Title | Does It Make Sense?

Designers | April Greiman

Type | Graphic Design

No less influential was April Greiman’s Does it make sense?, one of the earliest examples of computer-generated art, created for a 1986 issue of Design Quarterly magazine. The title comes from a quote by the philosopher Ludwig Wittgenstein: “If you give it a sense, it makes sense.” Greiman’s illustration is both a personal response and a rhetorical question about her creative and technical process. At the time, many in the design community decided that the work did not make sense; although it’s now considered a seminal work, Greiman says that she “was pushed out of the mainstream intelligentsia and dismissed as a graphic designer.”
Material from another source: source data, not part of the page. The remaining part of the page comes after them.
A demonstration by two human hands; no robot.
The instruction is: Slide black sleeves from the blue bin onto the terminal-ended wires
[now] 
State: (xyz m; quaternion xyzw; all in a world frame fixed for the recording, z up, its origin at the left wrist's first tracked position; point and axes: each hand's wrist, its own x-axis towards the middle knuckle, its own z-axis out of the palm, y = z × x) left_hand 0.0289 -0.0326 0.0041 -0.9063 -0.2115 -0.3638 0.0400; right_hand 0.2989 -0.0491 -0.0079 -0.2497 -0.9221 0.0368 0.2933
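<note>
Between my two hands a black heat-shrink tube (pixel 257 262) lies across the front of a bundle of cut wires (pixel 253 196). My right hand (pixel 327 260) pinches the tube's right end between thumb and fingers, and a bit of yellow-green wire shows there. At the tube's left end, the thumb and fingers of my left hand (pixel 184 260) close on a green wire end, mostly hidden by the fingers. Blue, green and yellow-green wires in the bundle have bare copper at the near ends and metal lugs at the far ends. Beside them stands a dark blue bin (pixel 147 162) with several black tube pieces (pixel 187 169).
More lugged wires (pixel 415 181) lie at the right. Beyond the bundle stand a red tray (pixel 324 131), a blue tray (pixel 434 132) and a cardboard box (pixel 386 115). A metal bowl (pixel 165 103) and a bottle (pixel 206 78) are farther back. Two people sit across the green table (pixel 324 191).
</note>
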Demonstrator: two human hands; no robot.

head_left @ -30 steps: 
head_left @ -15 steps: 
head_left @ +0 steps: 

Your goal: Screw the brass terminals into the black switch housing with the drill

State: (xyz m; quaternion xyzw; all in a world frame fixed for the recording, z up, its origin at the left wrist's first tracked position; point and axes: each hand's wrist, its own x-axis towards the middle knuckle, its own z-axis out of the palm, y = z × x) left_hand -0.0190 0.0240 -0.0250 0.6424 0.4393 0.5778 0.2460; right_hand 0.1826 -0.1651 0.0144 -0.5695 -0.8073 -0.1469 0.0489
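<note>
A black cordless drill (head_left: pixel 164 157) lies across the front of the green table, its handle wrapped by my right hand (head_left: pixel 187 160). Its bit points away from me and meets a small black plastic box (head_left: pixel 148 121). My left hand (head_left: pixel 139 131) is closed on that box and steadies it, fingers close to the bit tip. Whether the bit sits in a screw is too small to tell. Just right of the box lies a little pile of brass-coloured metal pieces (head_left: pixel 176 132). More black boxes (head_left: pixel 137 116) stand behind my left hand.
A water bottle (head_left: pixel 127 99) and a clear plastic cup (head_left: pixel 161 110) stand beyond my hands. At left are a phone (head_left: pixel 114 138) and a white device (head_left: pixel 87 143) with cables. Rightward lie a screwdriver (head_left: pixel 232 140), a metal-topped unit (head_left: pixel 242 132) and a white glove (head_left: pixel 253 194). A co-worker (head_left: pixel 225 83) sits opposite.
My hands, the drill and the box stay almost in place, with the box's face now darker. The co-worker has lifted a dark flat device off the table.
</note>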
While the production method for Does it make sense? is archaic today, the process Greiman used at the time represented a truly advanced pragmatic design, and a precursor to much that followed. Greiman started the design on a Macintosh 128K, Apple’s first computer, then completed the work on the 512K model. The computer had a nine-inch, 512-by-384 monochrome display, with 72ppi resolution and a single megabyte of RAM. By today’s standards, it was prehistoric. The defining image in Does it make sense? is a nude of Greiman captured as a live video still from her Sony Beta camera with MacVision, a device that digitized stills from composite video. Once all the images where captured, she designed the layout with MacDraw. There were no digital files (no floppy disks), no paste-up. Instead, using her ImageWriter II dot-matrix printer, Greiman printed individual pages comprising the magazine on letter-size sheets of bond paper. She took them to the printer, who then tiled the pages and shot reflective film (blue replaced the black ink) to create a single source for printing, which produced a 76-by-26-inch poster. Once printed, the poster was folded and placed in a slipcase for mailing. The results, according to Stern, “confirm that design is not some discretionary luxury divorced from our daily lives, but rather an integral part of our everyday lives.”